| REQUIRED ACTION |
Please give back only the lines below from the one containing "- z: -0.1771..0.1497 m" to the one containing "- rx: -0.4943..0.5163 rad", each repeated word for word, both ends included.

| STORED DATA |
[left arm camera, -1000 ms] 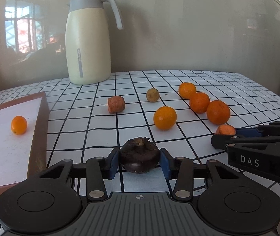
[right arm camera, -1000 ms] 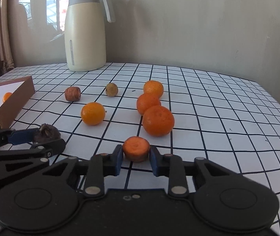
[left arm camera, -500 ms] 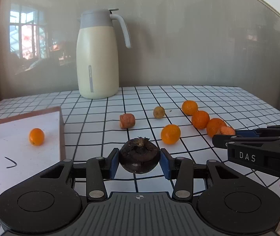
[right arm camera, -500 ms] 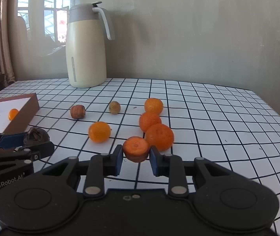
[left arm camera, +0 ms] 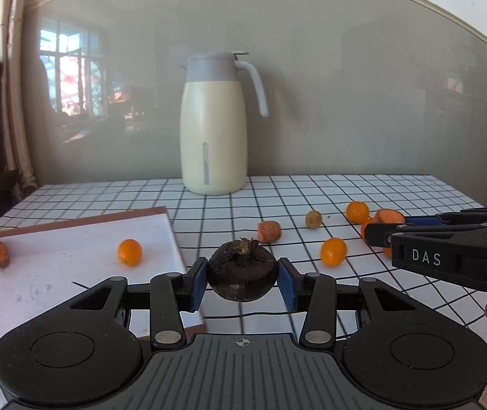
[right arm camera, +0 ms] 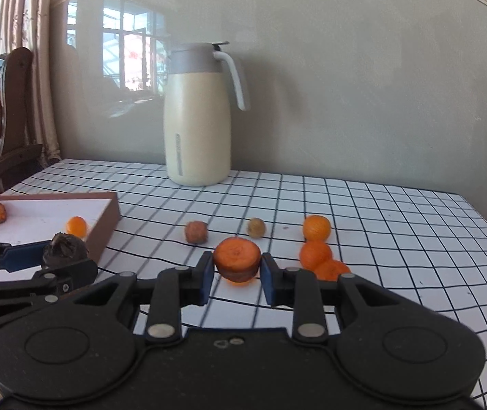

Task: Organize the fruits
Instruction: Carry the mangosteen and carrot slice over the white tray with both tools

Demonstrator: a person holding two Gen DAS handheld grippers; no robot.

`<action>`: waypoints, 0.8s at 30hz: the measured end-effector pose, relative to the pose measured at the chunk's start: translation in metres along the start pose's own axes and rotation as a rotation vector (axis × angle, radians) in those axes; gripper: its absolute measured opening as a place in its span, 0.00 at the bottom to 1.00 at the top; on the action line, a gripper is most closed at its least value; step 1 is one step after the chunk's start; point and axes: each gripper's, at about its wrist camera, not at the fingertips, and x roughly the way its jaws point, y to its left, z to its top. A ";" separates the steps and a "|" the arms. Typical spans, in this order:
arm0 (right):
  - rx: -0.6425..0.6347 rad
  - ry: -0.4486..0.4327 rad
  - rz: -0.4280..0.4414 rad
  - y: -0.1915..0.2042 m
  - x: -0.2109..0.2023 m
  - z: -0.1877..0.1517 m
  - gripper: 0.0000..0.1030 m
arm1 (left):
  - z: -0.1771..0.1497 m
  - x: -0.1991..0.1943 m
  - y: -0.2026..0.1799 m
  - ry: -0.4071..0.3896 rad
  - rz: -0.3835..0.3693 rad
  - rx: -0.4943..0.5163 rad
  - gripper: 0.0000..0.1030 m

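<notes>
My left gripper (left arm camera: 242,279) is shut on a dark round mangosteen (left arm camera: 242,271), held above the table beside the brown-rimmed white tray (left arm camera: 72,220). My right gripper (right arm camera: 237,270) is shut on an orange carrot chunk (right arm camera: 237,259), lifted over the checked cloth. The right gripper (left arm camera: 385,224) also shows at the right of the left wrist view, and the left gripper (right arm camera: 64,256) at the left of the right wrist view. In the tray lie a small orange (left arm camera: 129,252) and a carrot piece (left arm camera: 0,254).
A cream jug (left arm camera: 213,126) stands at the back by the wall. On the cloth lie a carrot piece (left arm camera: 269,231), a small brownish fruit (left arm camera: 313,219), an orange (left arm camera: 333,251) and a cluster of oranges (right arm camera: 315,249). A wooden chair (right arm camera: 0,130) stands at the left.
Both grippers have risen off the table with their loads and swung left toward the tray. More of the tray and its carrot piece has come into view.
</notes>
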 end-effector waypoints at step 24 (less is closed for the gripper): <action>-0.090 -0.066 0.140 0.091 0.000 0.013 0.20 | -0.005 -0.029 0.090 -0.026 0.146 -0.085 0.43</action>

| OUTPUT FOR THIS TASK |
  - z: -0.1771..0.1497 m
  - x: -0.1991..0.1943 m
  - y: -0.2026..0.1799 m
  - ry: -0.4071..0.3896 rad
  - rz: -0.3835..0.3693 rad
  - rx: -0.4943..0.5163 rad

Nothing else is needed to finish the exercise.